ASSIGNMENT →
Transcribe the listing that follows exactly, from its first line to its last.
Segment Open
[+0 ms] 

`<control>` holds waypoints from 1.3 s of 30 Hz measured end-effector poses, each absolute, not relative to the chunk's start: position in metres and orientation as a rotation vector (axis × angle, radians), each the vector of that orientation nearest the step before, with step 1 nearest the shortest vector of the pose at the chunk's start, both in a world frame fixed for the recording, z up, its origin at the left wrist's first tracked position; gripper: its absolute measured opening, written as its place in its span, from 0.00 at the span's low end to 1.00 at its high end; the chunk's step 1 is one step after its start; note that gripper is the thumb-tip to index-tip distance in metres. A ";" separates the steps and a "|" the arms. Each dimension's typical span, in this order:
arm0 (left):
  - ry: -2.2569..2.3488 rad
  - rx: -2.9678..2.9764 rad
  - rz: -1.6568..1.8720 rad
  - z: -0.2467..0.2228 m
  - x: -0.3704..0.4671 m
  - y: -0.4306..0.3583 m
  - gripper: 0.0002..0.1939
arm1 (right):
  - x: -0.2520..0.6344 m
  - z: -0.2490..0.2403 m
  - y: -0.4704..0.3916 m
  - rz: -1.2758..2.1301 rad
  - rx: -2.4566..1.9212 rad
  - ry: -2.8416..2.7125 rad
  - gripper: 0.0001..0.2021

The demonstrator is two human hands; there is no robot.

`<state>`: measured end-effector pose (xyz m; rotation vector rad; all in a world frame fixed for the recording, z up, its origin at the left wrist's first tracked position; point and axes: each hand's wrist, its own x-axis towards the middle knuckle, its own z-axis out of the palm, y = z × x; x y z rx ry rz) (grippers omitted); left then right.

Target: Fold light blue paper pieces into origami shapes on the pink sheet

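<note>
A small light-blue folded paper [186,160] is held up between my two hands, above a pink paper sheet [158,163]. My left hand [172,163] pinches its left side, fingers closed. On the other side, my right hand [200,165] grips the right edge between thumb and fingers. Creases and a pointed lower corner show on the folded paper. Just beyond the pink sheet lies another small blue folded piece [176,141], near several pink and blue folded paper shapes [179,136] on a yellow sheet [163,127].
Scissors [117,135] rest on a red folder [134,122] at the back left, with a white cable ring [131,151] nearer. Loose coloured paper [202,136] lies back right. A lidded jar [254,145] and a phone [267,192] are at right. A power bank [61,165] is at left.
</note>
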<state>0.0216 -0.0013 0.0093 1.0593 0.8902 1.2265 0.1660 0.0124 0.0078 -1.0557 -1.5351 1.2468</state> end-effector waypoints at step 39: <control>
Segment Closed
EXERCISE SOLUTION →
[+0 ms] 

`<control>` holds waypoints from 1.3 s of 30 Hz measured end-effector poses, each absolute, not relative to the chunk's start: position in metres and orientation as a rotation vector (axis × angle, radians), each the vector of that orientation nearest the step before, with step 1 nearest the shortest vector of the pose at the chunk's start, both in a world frame fixed for the recording, z up, its origin at the left wrist's first tracked position; gripper: its absolute measured opening, written as its place in its span, from 0.00 at the span's low end to 1.00 at its high end; the chunk's step 1 is one step after its start; note that gripper is the thumb-tip to index-tip distance in metres. A ";" separates the steps and a "|" the arms. Each dimension's typical span, in this order:
arm0 (left):
  - ry: -2.2569..2.3488 rad
  - rx: -2.9678..2.9764 rad
  - rz: -1.6568..1.8720 rad
  - z: -0.2467..0.2228 m
  - x: -0.3704..0.4671 m
  - y: -0.4306..0.3583 m
  - gripper: 0.0002..0.1939
arm1 (right):
  - x: -0.2520..0.6344 m
  - z: -0.2490..0.2403 m
  - y: -0.4704..0.3916 m
  - rz: -1.2758..2.1301 rad
  - rx: -2.4566..1.9212 rad
  - ry: -2.8416..2.7125 rad
  - gripper: 0.0001..0.2021

The demonstrator is two human hands; there is no robot.

`<state>`: measured end-effector pose (xyz m; rotation vector rad; all in a world frame fixed for the recording, z up, its origin at the left wrist's first tracked position; point and axes: each hand's wrist, its own x-axis towards the middle knuckle, its own z-axis out of the palm, y = z × x; x y z rx ry rz) (grippers omitted); left then right.

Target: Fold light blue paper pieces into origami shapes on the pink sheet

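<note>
A small light-blue folded paper [186,160] is held up between my two hands, above a pink paper sheet [158,163]. My left hand [172,163] pinches its left side, fingers closed. On the other side, my right hand [200,165] grips the right edge between thumb and fingers. Creases and a pointed lower corner show on the folded paper. Just beyond the pink sheet lies another small blue folded piece [176,141], near several pink and blue folded paper shapes [179,136] on a yellow sheet [163,127].
Scissors [117,135] rest on a red folder [134,122] at the back left, with a white cable ring [131,151] nearer. Loose coloured paper [202,136] lies back right. A lidded jar [254,145] and a phone [267,192] are at right. A power bank [61,165] is at left.
</note>
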<state>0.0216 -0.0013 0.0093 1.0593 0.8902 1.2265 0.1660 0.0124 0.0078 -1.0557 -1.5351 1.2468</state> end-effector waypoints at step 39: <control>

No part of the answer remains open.